Concerns also present about the long-term effectiveness of the vaccine. In follow-up studies, efficacy has been maintained up to 7 years, but some physicians may feel data are insufficient to warrant vaccinations for patients who are in their 50s and who may have many years ahead of them.

“It is too early to determine if the zoster vaccine will need to be periodically repeated as a booster, adding to the long-term national health-care costs,” Dr. Liesegang said. “We await the results of the ongoing long-term studies.”

 

Role of ophthalmologists

Though PCPs have not enthusiastically adopted the herpes zoster vaccine, many infectious disease specialists and ophthalmologists-particularly, corneal disease specialists-have a different perspective. They see the severe cases that their colleagues do not, as well as the ocular, neurological, and other complications.

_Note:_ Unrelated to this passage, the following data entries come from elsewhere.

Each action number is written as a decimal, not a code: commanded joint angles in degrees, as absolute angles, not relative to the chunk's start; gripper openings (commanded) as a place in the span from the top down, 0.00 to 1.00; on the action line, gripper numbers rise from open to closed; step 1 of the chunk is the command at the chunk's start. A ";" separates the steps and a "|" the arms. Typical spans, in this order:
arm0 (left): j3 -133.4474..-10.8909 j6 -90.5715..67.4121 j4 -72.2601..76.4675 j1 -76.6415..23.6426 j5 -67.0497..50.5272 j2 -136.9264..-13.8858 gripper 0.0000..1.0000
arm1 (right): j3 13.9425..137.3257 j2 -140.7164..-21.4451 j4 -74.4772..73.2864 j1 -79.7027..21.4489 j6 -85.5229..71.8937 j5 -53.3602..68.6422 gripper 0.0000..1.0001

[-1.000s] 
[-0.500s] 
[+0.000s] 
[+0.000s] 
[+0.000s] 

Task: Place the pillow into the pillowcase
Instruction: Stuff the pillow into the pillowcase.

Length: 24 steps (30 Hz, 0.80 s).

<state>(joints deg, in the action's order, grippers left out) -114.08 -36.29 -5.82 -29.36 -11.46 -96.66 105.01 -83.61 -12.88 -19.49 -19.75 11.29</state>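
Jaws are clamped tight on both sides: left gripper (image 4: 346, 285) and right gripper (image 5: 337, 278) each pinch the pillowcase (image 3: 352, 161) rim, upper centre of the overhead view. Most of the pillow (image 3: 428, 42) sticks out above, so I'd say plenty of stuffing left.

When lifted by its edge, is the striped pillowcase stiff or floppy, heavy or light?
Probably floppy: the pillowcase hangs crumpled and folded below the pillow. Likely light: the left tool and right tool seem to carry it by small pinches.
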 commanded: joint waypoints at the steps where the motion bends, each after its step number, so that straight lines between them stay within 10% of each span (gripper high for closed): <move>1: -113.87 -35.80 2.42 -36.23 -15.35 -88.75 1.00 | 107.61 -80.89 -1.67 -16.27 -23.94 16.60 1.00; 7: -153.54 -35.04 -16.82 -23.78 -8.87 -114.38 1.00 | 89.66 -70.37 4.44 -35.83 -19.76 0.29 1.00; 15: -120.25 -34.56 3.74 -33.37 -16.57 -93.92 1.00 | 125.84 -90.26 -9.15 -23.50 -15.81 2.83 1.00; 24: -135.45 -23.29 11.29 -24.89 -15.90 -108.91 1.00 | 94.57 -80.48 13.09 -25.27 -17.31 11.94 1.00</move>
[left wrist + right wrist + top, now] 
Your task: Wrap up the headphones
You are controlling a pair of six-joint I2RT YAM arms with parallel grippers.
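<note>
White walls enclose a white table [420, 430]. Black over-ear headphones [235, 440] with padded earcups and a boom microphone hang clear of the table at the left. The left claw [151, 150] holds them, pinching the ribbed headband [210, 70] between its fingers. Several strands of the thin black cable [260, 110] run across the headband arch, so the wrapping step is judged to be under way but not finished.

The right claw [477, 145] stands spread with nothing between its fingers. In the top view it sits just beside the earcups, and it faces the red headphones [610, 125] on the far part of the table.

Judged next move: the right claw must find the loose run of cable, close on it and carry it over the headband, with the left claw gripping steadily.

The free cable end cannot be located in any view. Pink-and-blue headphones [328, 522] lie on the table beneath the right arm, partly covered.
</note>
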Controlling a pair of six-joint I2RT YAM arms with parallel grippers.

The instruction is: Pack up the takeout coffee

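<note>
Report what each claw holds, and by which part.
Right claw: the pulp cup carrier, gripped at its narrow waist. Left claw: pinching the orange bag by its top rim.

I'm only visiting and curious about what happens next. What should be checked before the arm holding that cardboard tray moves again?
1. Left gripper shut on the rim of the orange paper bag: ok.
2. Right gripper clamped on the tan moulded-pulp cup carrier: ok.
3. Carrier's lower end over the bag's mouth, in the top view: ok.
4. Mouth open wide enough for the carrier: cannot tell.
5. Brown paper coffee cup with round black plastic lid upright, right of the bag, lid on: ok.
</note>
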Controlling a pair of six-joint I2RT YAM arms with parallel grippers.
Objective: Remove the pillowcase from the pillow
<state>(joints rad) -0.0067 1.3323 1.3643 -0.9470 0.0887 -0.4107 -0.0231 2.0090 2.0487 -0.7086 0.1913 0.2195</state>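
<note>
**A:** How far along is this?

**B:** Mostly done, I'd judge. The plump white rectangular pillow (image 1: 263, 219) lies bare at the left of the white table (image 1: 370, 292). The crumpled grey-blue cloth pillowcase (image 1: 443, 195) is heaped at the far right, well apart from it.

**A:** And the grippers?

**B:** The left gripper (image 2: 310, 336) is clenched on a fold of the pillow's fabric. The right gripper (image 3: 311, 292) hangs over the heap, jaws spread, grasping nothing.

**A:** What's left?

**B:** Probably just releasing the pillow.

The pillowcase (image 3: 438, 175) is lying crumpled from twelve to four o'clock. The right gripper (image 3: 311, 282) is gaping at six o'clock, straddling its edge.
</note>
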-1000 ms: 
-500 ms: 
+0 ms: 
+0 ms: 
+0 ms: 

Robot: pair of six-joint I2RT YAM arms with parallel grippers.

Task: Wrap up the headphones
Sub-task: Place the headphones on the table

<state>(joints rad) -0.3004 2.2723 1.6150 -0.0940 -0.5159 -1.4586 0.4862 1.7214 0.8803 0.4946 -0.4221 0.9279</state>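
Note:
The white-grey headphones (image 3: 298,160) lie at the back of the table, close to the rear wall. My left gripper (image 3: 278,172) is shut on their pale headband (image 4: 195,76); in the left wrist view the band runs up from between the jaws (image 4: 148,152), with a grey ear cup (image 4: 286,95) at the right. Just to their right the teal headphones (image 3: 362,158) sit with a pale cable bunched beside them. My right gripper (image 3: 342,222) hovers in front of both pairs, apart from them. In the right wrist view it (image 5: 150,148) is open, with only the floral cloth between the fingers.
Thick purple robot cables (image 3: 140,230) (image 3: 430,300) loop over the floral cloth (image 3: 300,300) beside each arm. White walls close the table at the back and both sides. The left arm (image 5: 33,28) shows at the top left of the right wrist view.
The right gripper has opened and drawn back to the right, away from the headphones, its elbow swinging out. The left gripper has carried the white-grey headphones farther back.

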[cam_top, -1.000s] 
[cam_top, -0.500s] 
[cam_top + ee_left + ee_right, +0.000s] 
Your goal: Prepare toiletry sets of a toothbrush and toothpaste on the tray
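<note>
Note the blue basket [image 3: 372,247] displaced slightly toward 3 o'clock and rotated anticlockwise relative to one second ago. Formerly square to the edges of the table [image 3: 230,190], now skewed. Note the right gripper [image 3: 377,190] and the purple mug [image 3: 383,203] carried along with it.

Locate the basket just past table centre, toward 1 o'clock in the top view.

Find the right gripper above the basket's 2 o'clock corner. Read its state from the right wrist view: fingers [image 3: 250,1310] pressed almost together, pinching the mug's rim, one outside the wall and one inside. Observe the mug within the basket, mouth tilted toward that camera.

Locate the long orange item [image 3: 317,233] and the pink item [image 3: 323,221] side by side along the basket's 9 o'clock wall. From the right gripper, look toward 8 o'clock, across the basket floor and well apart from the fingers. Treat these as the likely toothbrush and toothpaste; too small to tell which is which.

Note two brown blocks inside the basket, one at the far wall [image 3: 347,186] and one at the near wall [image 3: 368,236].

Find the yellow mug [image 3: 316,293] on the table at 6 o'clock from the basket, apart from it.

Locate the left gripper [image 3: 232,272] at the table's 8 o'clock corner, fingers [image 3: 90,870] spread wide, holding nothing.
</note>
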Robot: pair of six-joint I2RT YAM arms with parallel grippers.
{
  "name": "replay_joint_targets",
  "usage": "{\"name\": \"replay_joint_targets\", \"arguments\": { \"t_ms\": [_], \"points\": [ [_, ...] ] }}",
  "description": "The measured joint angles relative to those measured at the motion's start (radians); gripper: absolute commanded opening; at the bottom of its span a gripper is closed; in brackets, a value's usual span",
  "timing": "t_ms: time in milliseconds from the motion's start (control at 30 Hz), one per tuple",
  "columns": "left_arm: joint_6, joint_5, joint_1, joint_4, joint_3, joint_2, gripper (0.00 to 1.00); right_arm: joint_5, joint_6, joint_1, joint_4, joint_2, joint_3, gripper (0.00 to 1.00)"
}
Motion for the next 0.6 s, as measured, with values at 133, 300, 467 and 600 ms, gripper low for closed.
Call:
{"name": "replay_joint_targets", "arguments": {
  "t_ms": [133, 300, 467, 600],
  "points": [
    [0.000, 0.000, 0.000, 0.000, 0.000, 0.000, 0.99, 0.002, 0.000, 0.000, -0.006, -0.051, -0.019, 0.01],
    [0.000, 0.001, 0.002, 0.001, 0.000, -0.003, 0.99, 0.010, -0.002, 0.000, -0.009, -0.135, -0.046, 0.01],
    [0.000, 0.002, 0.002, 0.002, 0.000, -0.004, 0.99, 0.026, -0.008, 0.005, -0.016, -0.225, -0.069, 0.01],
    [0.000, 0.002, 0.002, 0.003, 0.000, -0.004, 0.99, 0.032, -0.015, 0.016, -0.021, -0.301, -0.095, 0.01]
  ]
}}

“We’re more attuned to the complications of zoster than most other physicians,” Dr. Liesegang said. “The physicians who are responsible for vaccinations are just not as concerned about the disease as ophthalmologists.”

Ophthalmologists who support routine vaccinations have several options. One is to urge their patients to talk to their PCPs, Dr. Liesegang said. If asked, most practices should be able to provide the vaccine.

As an alternative, in some communities, pharmacies now deliver the herpes zoster vaccine just as they offer seasonal flu shots, although patients may need to ask around to find a location.

“In the future, . . . pharmacies are going to be a much more common way of getting the vaccine, because they can see a large number of patients just coming in for the vaccine and can deliver it more efficiently,” Dr. Liesegang said.

 

Thomas Liesegang, MD

E: tliesegang@mayo.edu

Dr. Liesegang did not report any financial disclosures.